Highlands County Democratic Party chairman Dave McCarthy said calls to delay the individual mandate are premature right now and people should be patient.
The penalty provision may have to be delayed, he reasoned, but only if the fixes are not in place by a certain time.
Dr. Bruce Borkosky, who is a certified applications counselor for the health exchanges, has not managed to help anyone because the federal web site is "up and down."
He said while the subsidies and the changes to requirements for insurance plans should remain intact, he is not opposed to extending the individual mandate.
The Affordable Care Act requires plans to cover certain benefits, such as maternity care, hospital visits and mental illness. The law also caps annual out-of-pocket costs consumers will pay each year.

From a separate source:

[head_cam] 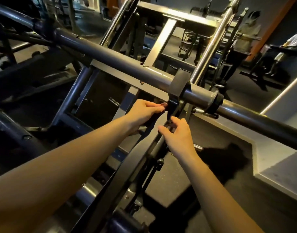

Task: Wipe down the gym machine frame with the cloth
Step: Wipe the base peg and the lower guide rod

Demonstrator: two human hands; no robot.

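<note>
Evidently early: left hand (pixel 144 111) is clamping fingers (pixel 157 108) on a dark cloth (pixel 155 116) at the bracket (pixel 173 105), right hand (pixel 176 137) at five o'clock gripping a bar (pixel 167 125); most frame (pixel 127 64) seemingly waiting.

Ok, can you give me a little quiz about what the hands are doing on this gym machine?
1. True or false: the right hand hangs free and touches nothing.
2. Which hand holds the dark cloth? A) the left hand B) the right hand C) neither
3. Fill the gap: the black bracket clamps round the big grey ____.

Key:
1. False. Its fingers curl round a slanted bar of the frame.
2. A
3. tube
</note>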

"I think those are good things, such as women's health care, no pre-existing conditions, and screening tests paid at 100 percent. Overall, those changes will improve the health of Americans," he said.
Borkosky did manage to file his own application for health insurance, after several frustrating attempts.
His experience with the online chats and phone help have been "most unsatisfying."
"The 'helpers' merely select from a list of pre-written paragraphs, and then they read that paragraph to you, like they were in third-grade," he wrote in an email. "It seems to matter little whether the selected paragraph solves or even addresses your problem. Although I've asked them to stop 'reading at me', and talk to me like another human being, they seem to be required to read to callers."
The website had no information about enrolling into a plan, he said, but he eventually figured it out after many attempts.
"The 'letter' they sent to me said 'next step: enroll in a plan.' For weeks, the phone assisters read the 'glitches' paragraph to me. Come to find out, after about a dozen calls, they were waiting on verification of income," he wrote in an email. "Although I was told I could upload it, and the instructions said to upload a document to the website, it appears that this part of the website has never been programmed, because it doesn't exist! After a few more calls, I found out I have to mail it in...."
Central Florida Healthcare navigators are helping both walk-ins and those who have set up appointments and are even taking questions over the phone, Centeno said.
By the end of March, the group hopes to have counseled at least 5,000 people in Highlands, Hardee and Polk counties and will continue to assist residents with other things, such as how to pay light bills and rent, after enrollment ends, Okwengu said.
"Our navigators have to do something," after open enrollment ends, he said.
Despite the glitches, Okwengu said people they have helped have appeared interested in obtaining health insurance.
"We've had a positive response," he added.
The Associated Press contributed to this report.